• WORK ORDER: Where does the string "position" appear in the listing below? Copy every line where it does.

• PROVIDED DATA:
_ _ _
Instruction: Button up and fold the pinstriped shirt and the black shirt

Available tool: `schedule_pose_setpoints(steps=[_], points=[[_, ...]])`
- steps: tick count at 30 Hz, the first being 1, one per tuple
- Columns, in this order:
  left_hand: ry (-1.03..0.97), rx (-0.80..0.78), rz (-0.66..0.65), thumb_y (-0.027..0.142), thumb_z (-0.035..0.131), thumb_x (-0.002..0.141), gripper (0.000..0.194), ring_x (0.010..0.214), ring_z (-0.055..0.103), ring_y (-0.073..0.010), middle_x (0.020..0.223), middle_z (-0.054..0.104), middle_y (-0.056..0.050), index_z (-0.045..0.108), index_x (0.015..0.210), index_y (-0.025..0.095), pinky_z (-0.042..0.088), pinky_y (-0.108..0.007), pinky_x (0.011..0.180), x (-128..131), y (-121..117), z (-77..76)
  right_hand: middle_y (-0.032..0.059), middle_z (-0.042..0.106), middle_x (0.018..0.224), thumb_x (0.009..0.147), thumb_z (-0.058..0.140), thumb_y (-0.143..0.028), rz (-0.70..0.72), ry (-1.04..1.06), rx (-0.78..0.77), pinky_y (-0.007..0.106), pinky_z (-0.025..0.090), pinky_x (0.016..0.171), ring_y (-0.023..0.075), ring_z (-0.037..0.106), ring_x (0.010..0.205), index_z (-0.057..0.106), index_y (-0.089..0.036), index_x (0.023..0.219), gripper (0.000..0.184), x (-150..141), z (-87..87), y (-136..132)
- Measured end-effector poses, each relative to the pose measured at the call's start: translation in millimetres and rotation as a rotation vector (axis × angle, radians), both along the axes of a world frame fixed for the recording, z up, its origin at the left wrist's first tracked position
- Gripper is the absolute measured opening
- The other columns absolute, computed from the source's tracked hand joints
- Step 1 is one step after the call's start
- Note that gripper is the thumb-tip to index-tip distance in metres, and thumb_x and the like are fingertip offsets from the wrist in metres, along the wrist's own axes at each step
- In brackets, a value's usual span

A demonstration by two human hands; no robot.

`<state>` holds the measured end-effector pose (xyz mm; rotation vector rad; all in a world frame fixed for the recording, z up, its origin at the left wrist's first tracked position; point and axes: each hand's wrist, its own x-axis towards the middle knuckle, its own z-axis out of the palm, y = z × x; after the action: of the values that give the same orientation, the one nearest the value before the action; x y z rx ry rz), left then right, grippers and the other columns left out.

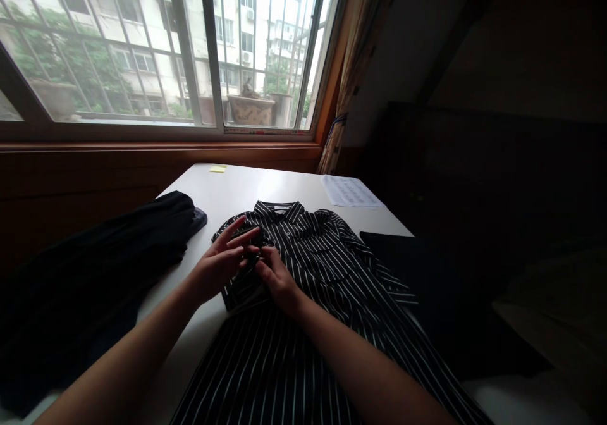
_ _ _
• SOLUTION FOR THIS TASK:
- Measured end-effector poses, each relative to the pose measured at the call's start: translation in millimetres and rotation as a rotation vector (axis × angle, radians), both along the axes of a world frame fixed for the recording, z up, its origin at the left wrist's first tracked position
`<state>` holds the measured end-effector pose (xyz mm; rotation vector rad; all in a world frame fixed for the recording, z up, its origin at the left wrist's first tracked position; point and axes: each hand's wrist, its own x-axis towards the middle knuckle, its own z-axis out of the palm, y = z × x; after the action: of the values that give the same orientation, the one nearest the value before the action; x y z rx ry rz), left then right, grippers and the other columns left out.

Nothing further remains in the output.